## Work to complete
Since only part of the material below is wanted, output exactly the lines from the one with "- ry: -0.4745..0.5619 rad" up to and including the one with "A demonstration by".

____

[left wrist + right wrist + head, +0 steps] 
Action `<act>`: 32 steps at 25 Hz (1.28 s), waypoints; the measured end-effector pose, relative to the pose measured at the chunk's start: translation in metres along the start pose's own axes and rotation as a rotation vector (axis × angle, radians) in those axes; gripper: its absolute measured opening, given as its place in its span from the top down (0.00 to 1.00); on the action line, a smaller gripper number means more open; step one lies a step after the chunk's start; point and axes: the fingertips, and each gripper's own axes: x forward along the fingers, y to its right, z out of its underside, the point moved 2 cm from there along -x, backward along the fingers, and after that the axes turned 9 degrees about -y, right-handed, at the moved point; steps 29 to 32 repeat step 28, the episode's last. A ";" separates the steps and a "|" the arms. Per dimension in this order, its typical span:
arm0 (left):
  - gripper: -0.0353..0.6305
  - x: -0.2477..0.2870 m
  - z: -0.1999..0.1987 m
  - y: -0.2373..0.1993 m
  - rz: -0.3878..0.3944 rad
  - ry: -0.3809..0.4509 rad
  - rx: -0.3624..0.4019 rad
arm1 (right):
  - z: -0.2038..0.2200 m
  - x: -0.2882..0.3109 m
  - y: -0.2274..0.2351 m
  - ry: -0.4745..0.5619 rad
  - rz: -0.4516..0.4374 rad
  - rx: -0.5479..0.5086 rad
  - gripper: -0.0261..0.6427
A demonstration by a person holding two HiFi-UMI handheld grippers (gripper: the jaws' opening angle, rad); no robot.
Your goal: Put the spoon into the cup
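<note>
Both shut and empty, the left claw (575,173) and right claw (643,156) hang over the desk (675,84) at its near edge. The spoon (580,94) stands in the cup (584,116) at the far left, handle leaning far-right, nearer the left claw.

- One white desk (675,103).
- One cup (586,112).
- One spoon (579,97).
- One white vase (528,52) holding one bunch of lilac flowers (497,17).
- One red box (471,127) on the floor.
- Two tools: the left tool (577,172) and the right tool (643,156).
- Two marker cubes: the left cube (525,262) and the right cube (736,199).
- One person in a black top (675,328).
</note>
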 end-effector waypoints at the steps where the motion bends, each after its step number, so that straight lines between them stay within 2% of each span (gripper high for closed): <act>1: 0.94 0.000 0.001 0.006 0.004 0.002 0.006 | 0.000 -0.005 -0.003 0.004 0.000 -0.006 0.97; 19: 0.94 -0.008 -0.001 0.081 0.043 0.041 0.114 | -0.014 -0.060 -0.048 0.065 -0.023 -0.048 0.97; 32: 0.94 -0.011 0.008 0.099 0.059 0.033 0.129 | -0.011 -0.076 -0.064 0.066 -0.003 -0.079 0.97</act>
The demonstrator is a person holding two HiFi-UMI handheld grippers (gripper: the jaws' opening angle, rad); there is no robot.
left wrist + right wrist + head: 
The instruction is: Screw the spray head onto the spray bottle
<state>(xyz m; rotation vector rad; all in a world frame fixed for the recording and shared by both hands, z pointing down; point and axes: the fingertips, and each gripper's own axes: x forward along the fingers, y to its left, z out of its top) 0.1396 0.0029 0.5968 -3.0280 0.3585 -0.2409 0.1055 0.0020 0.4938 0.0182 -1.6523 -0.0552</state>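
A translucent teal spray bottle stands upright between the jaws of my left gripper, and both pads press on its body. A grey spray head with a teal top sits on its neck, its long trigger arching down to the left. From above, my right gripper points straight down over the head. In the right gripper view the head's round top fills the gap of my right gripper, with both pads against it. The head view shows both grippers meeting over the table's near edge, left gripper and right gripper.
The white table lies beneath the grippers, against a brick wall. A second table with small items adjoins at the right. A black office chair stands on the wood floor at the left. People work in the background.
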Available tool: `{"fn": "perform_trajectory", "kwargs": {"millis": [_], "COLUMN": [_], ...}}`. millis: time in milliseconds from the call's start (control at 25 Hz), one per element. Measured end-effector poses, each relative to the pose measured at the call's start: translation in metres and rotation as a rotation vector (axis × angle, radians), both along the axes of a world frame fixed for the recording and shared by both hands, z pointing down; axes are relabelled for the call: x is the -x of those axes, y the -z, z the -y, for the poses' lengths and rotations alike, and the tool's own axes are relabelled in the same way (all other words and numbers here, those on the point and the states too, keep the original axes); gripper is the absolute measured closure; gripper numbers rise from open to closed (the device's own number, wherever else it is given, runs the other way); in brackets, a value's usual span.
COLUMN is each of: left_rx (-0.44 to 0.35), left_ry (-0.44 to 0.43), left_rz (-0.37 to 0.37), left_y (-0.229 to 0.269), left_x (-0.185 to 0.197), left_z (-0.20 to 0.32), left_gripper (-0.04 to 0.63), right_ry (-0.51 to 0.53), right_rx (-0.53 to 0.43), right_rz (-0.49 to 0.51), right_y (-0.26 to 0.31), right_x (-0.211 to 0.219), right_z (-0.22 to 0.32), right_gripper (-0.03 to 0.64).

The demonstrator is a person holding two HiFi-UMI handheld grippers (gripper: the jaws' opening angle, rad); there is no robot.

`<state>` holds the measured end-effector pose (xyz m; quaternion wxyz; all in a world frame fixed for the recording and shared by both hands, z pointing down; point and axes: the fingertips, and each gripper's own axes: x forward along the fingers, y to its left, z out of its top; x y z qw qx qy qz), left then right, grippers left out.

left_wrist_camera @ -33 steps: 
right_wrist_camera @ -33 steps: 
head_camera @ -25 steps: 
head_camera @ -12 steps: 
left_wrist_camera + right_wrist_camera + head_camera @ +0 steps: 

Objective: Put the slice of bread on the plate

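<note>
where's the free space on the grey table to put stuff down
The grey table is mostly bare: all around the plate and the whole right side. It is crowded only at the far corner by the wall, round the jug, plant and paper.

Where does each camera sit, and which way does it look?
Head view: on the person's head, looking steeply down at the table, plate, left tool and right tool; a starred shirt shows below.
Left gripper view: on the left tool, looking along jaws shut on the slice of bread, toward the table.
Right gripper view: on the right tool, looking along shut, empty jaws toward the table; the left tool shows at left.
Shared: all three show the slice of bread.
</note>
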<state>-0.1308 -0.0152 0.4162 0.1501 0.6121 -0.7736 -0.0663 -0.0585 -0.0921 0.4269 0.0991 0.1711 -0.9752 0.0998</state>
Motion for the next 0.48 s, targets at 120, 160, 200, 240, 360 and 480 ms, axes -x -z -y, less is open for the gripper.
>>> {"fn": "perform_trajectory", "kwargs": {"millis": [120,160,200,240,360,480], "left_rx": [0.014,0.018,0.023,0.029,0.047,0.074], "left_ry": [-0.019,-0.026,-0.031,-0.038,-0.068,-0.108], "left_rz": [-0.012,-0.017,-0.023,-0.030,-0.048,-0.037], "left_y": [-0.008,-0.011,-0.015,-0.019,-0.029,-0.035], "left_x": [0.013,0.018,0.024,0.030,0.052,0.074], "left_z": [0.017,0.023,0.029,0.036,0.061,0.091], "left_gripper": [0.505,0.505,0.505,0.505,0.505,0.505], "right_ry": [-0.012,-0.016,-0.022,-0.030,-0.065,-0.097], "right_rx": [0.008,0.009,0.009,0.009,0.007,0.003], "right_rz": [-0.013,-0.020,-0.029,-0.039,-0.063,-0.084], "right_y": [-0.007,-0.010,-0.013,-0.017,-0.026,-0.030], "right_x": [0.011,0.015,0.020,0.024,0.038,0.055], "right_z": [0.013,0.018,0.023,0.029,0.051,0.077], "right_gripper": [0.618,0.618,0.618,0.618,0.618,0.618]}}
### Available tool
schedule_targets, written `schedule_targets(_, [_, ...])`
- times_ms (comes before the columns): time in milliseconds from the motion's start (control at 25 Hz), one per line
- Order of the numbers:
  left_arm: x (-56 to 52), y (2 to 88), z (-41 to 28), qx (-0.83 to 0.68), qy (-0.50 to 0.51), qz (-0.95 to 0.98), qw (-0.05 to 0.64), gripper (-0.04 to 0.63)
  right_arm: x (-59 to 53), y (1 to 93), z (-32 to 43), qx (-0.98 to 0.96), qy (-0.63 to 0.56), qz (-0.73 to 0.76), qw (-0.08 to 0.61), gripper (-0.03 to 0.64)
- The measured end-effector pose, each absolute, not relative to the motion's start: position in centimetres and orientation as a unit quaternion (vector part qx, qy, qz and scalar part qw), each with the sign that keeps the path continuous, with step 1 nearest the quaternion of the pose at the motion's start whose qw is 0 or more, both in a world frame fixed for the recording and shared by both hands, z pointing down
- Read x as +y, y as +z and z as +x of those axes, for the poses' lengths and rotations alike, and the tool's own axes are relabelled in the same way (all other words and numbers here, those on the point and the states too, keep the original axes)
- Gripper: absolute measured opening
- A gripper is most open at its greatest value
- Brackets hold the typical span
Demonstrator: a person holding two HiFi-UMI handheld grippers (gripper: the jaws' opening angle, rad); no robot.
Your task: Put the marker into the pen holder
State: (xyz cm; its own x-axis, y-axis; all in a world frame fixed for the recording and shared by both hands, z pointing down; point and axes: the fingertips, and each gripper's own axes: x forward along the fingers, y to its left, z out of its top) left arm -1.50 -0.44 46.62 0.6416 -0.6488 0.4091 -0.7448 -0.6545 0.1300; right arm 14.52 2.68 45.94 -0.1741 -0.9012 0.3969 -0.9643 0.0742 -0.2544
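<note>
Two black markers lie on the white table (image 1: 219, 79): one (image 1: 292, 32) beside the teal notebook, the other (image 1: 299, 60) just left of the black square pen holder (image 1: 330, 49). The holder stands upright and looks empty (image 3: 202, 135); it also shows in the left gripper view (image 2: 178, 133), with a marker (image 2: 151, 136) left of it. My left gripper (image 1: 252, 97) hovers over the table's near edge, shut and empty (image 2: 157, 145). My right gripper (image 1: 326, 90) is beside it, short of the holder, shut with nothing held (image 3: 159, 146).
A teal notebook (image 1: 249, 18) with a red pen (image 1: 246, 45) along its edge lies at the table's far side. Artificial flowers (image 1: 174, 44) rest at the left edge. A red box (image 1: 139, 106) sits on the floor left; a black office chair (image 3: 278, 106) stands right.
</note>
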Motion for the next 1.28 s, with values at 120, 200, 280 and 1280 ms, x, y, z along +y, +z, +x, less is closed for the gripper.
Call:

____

## Task answer
  - ry: -0.4745..0.5619 rad
  - rz: -0.4516..0.4374 rad
  - rx: -0.5479..0.5086 rad
  - gripper: -0.0261..0.6427
A demonstration by a person holding two HiFi-UMI handheld grippers (gripper: the jaws' opening angle, rad); no robot.

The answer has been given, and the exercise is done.